▶ **DIRECTIONS**
List each line of the data that holds the string "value".
[[ RECORDED INFORMATION, beginning ]]
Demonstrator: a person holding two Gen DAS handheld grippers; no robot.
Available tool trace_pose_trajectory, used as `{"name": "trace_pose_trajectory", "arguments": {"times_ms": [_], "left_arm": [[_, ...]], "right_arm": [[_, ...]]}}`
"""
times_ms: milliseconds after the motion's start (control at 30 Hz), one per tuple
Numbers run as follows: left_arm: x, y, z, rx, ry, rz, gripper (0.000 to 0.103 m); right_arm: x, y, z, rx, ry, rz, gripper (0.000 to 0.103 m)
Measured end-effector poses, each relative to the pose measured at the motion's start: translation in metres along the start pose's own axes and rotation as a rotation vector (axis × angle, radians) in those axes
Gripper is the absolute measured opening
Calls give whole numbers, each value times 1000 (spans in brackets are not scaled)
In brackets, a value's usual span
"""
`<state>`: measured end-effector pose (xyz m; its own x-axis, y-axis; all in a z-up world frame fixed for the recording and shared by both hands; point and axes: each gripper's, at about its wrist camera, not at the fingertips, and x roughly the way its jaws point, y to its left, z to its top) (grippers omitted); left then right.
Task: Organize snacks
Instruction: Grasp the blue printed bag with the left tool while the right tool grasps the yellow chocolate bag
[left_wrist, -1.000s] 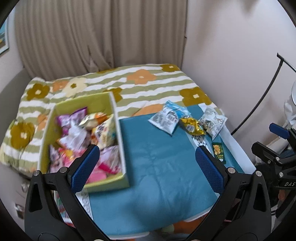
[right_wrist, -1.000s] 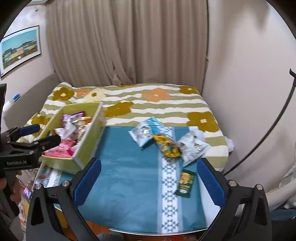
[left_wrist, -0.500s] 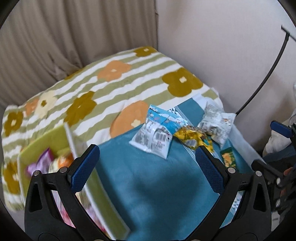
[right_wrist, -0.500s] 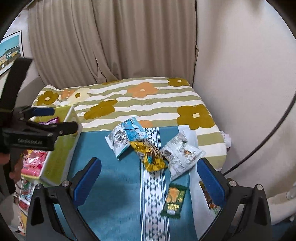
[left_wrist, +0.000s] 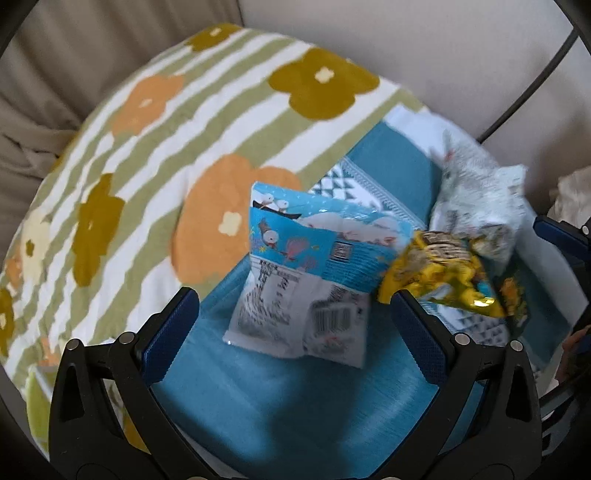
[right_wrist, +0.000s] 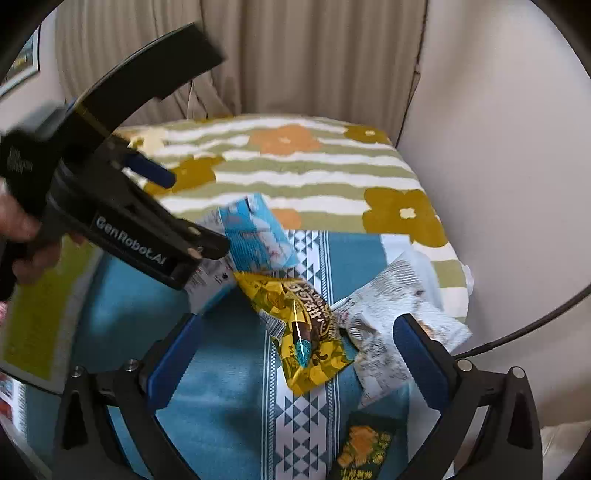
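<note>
Left gripper (left_wrist: 295, 317) fingers spread, blue packet (left_wrist: 314, 280) between them. Only the right view shows the green packet (right_wrist: 365, 448) below its spread gripper (right_wrist: 295, 347).

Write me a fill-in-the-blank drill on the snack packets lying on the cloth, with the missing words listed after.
1. The blue and white packet lies between the fingers of the ____ hand-held gripper.
2. The right hand-held gripper is ____ and holds nothing.
3. The packet between the blue one and the grey one is ____ in colour.
4. The small dark green packet lies ____ to the right camera.

Missing words: left; open; yellow; nearest
</note>
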<state>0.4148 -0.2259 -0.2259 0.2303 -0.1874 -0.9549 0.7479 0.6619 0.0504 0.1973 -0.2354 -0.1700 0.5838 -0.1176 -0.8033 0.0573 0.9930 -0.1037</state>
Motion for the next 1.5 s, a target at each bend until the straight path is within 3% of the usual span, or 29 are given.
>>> {"name": "trace_pose_trajectory", "arguments": {"times_ms": [267, 300, 333, 467, 533, 633, 933, 1167, 1300, 1500], "left_arm": [[42, 5, 7, 2, 90, -69, 102], [45, 5, 7, 3, 93, -76, 99], [47, 5, 6, 1, 94, -89, 90], [48, 7, 3, -27, 86, -130, 86], [45, 11, 1, -55, 79, -149, 73], [41, 16, -1, -85, 82, -160, 65], [33, 28, -20, -188, 86, -142, 62], [20, 32, -39, -277, 73, -134, 62], [-1, 26, -46, -286, 27, -78, 62], [-50, 13, -63, -339, -62, -65, 62]], "right_arm": [[44, 15, -4, -105, 34, -62, 101], [48, 17, -4, -121, 41, -67, 99], [52, 18, -4, -132, 49, -67, 95], [65, 24, -5, -182, 70, -60, 86], [69, 28, -6, -202, 80, -53, 85], [74, 30, -8, -213, 92, -41, 81], [79, 26, -3, -220, 85, -38, 75], [81, 22, -3, -216, 78, -23, 53], [72, 24, -4, -197, 62, 9, 52], [33, 26, 1, -159, 12, 55, 51]]}}
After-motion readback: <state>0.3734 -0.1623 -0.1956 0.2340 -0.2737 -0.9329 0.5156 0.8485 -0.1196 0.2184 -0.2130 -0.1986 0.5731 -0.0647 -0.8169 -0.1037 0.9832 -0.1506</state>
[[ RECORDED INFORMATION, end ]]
▶ **RESULT FOR THIS TASK**
Calls give whole numbers, each value times 1000 (spans in brackets are not scaled)
In brackets, a value's usual span

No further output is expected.